◆ WORK ORDER
Extract all lines in the data that contain the word "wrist".
━━━ DATASET EXCERPT
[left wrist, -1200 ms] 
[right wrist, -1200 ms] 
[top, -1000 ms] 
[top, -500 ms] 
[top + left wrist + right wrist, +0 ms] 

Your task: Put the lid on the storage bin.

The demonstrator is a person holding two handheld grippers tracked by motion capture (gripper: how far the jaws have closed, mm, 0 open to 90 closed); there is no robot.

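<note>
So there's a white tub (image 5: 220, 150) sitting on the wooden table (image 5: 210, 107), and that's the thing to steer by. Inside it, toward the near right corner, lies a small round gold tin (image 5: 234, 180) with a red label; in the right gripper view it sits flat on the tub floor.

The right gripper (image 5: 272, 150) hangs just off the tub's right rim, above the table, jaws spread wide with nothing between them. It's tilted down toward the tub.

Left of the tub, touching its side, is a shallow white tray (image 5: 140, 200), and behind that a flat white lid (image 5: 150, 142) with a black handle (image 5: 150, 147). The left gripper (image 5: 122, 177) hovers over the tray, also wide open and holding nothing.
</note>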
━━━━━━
◆ ANSWER SECTION
[left wrist, -1200 ms] 
[right wrist, -1200 ms] 
[top + left wrist + right wrist, +0 ms] 

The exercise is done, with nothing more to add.